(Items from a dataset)
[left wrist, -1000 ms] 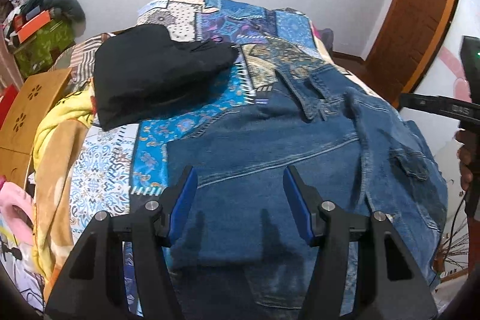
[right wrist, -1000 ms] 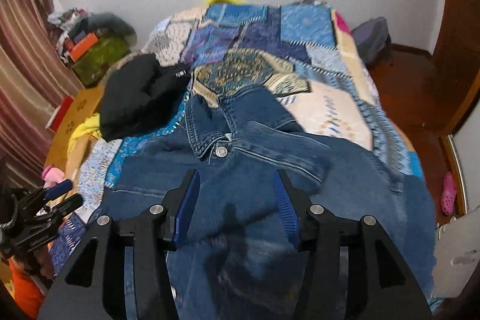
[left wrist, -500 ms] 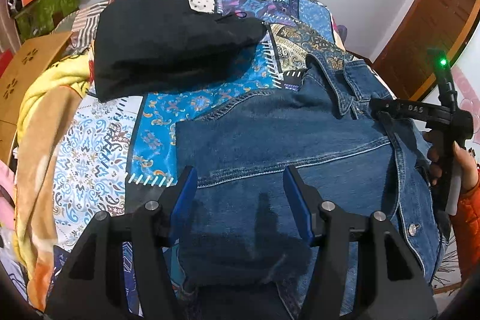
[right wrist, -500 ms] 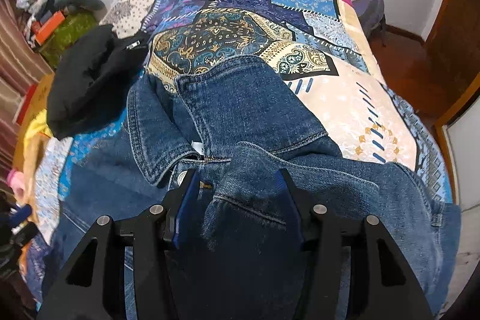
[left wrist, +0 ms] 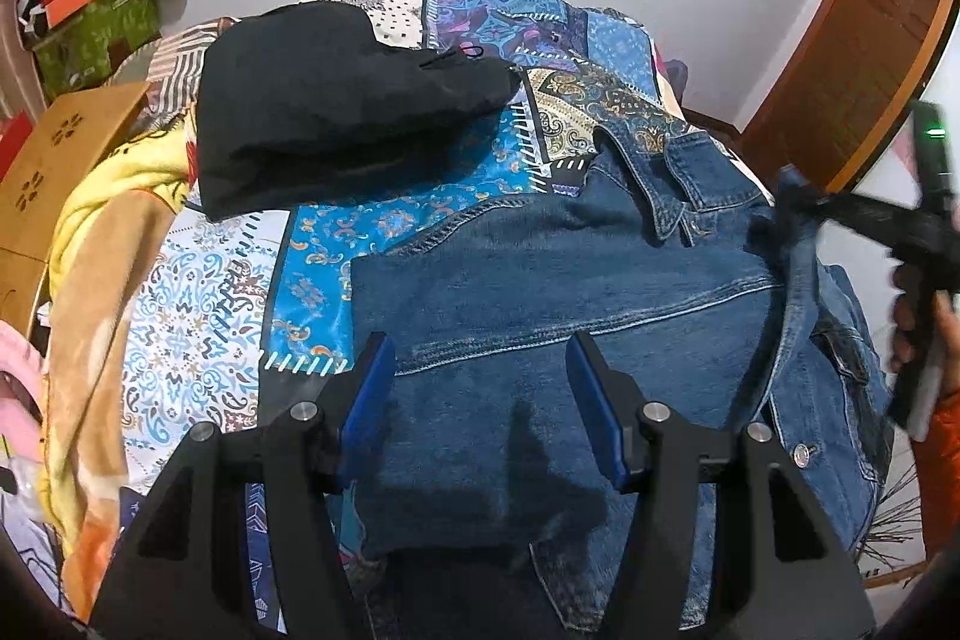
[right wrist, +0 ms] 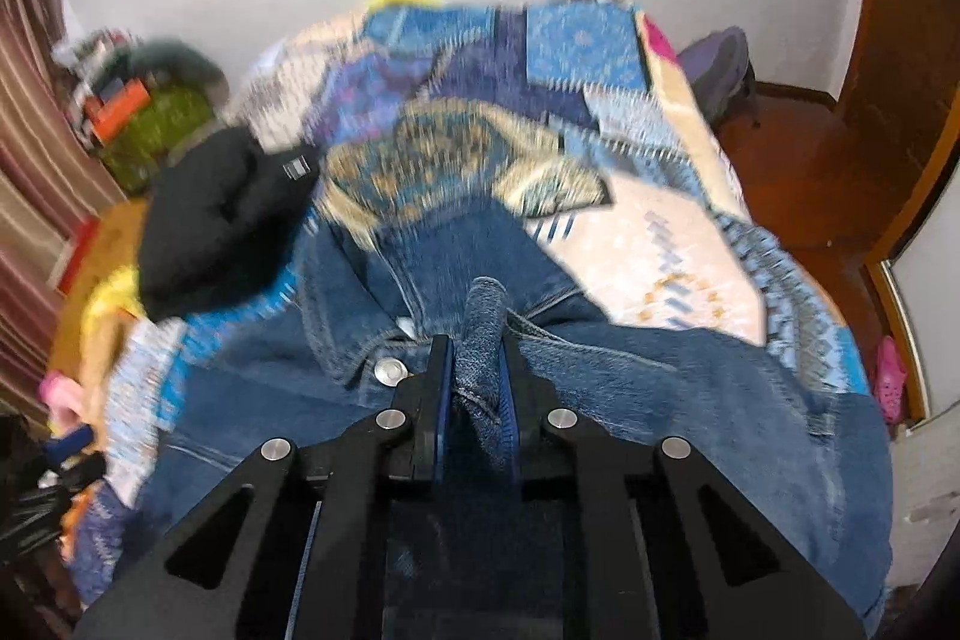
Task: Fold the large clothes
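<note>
The denim jacket (left wrist: 600,292) lies spread across the lower middle and right of the left wrist view, on the patchwork bed cover (left wrist: 384,232), collar toward the upper right, and here is the news: the right gripper (right wrist: 474,370) now has it! In the right wrist view, at the centre of the frame, its fingers are pressed narrow on a bunched ridge of denim beside the silver button (right wrist: 389,370), the fold standing up between the blue pads. Half a second ago those same fingers stood wide apart over the collar area with nothing between them, so the pinch is brand new, and the heavy blur across the upper part of that view suggests the hand is on the move with the cloth. To my eye that means a fold is starting: the front panel near the placket is ready to be lifted and carried over. The left gripper (left wrist: 480,388), low in its own frame, is another story, fingers spread wide and holding nothing, hovering above the jacket's back panel, just as open as in both earlier frames. In that left view the right-hand tool shows blurred at the right edge, lower and nearer the jacket's front edge than before. The black garment (left wrist: 336,100) sits in the upper left of the frame on the bed, well apart from the jacket and unmoved.
</note>
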Motion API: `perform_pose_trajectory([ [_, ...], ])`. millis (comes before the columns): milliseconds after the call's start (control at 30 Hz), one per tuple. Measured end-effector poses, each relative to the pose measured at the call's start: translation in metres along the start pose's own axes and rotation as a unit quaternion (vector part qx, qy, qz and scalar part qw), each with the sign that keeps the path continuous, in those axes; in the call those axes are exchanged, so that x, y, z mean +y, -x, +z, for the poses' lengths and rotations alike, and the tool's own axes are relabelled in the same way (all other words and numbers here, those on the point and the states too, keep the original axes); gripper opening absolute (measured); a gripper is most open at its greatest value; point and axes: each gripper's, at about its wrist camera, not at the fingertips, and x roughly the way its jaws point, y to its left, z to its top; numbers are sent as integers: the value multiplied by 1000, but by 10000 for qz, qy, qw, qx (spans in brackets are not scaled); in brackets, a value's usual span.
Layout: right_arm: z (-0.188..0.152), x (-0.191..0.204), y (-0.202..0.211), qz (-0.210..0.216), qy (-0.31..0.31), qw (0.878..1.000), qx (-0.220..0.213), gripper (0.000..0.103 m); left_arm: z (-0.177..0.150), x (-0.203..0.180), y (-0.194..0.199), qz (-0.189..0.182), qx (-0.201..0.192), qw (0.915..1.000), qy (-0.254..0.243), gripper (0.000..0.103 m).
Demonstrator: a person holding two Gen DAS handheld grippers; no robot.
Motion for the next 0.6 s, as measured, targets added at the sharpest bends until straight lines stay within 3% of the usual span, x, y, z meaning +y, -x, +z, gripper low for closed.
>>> perform_pose_trajectory([
  [133,-10,-16,53,257,-160,9989,-368,13,-2,-10,2,-20,-6,10000,-76,58],
  [267,-41,-35,79,383,-469,9974,-403,13,-5,-25,2,-96,4,9998,-197,58],
  [467,-83,-60,76,198,-1069,9940,-131,20,-12,-44,-3,-144,126,9988,-442,58],
  [600,-98,-78,67,388,-1776,9833,109,29,-17,-50,-3,-135,151,9985,-509,58],
])
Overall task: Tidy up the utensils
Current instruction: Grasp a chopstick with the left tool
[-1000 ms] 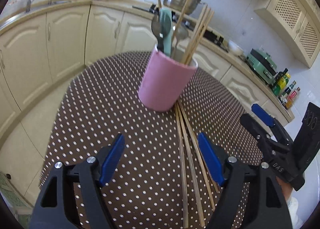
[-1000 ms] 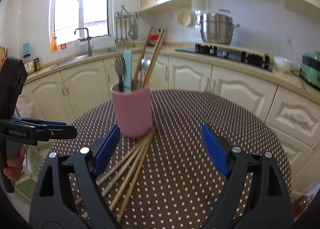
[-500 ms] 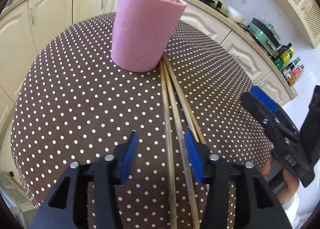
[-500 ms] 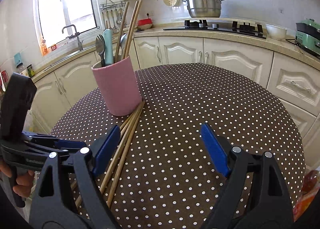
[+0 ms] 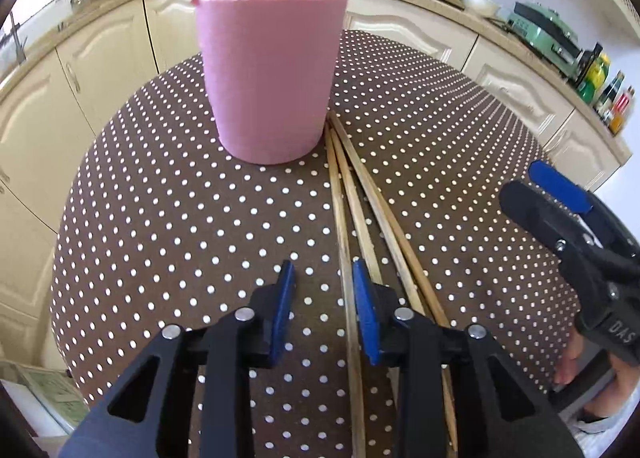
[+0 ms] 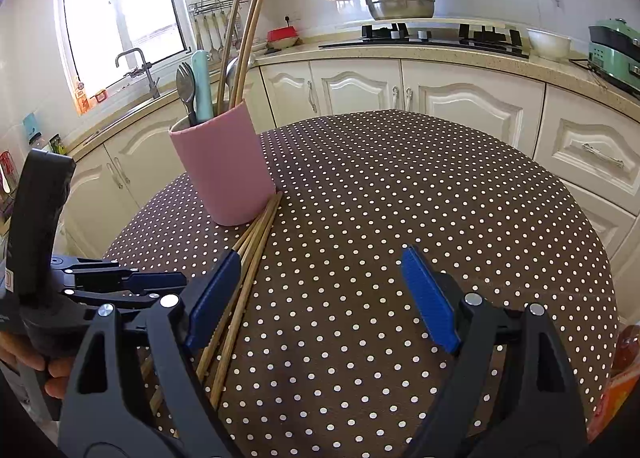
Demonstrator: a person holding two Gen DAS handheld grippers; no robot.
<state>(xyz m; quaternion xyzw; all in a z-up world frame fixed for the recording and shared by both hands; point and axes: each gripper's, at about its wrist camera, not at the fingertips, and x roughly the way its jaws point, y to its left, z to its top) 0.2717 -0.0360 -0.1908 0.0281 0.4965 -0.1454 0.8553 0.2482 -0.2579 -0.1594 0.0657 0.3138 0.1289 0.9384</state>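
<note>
L tongs (image 5: 323,286) part-open over chopsticks (image 5: 352,202) – gripping nothing; R tongs (image 6: 320,290) wide open – pink cup (image 5: 272,74) beside sticks.

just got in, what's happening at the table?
Utensil tidy-up. The pink holder already has spoons and some chopsticks in it. A bundle of loose chopsticks lies on the dotted table beside it. The left gripper is low over them, partly closed around one stick. The right gripper hangs open, empty.
</note>
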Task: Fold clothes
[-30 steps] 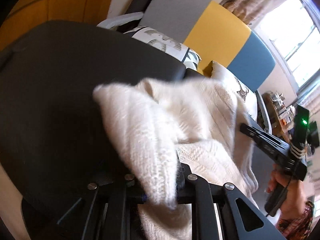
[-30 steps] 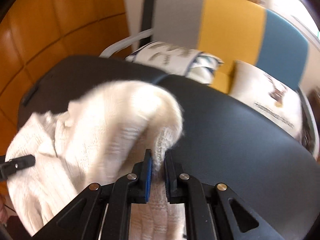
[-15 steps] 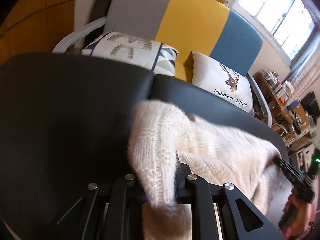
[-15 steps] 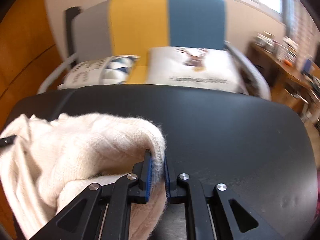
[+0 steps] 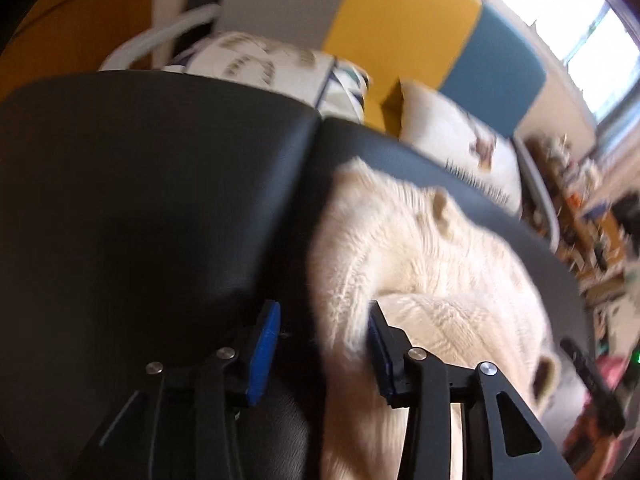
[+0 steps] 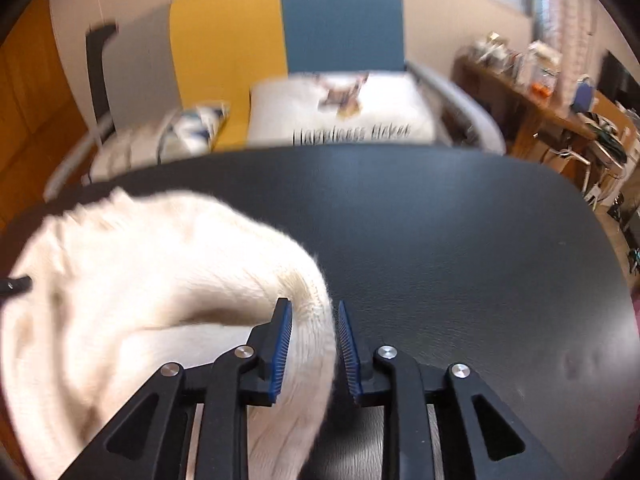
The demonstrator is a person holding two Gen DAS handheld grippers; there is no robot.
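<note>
A fluffy cream knitted sweater [image 5: 420,248] lies folded over on the black table [image 5: 140,200]. My left gripper [image 5: 322,324] is opening: the sweater's folded edge still lies between the jaws, resting against the right pad, with a gap at the left pad. In the right wrist view the sweater [image 6: 160,260] lies at the left of the table [image 6: 460,240]. My right gripper [image 6: 314,316] is opening too, with the knit edge between its blue pads and a sliver of space on the right. The other gripper shows at the right edge [image 5: 592,380].
Behind the table stands a sofa with a grey, yellow and blue back [image 6: 240,40], with a patterned cushion [image 5: 260,64] and a white printed cushion [image 6: 344,112] on it. A cluttered wooden desk [image 6: 532,92] stands at the right. An orange wood wall [image 6: 24,112] is at the left.
Both grippers, shut on the sweater's edge before, now have their jaws parted. Both moved across the table with the sweater, which now lies lower and flatter.
</note>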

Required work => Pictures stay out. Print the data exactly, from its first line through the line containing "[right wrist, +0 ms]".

Reply to the exercise =>
[left wrist, -1000 ms] 
[right wrist, -1000 ms] 
[left wrist, -500 ms] 
[right wrist, -500 ms] 
[left wrist, +0 ms] 
[right wrist, +0 ms] 

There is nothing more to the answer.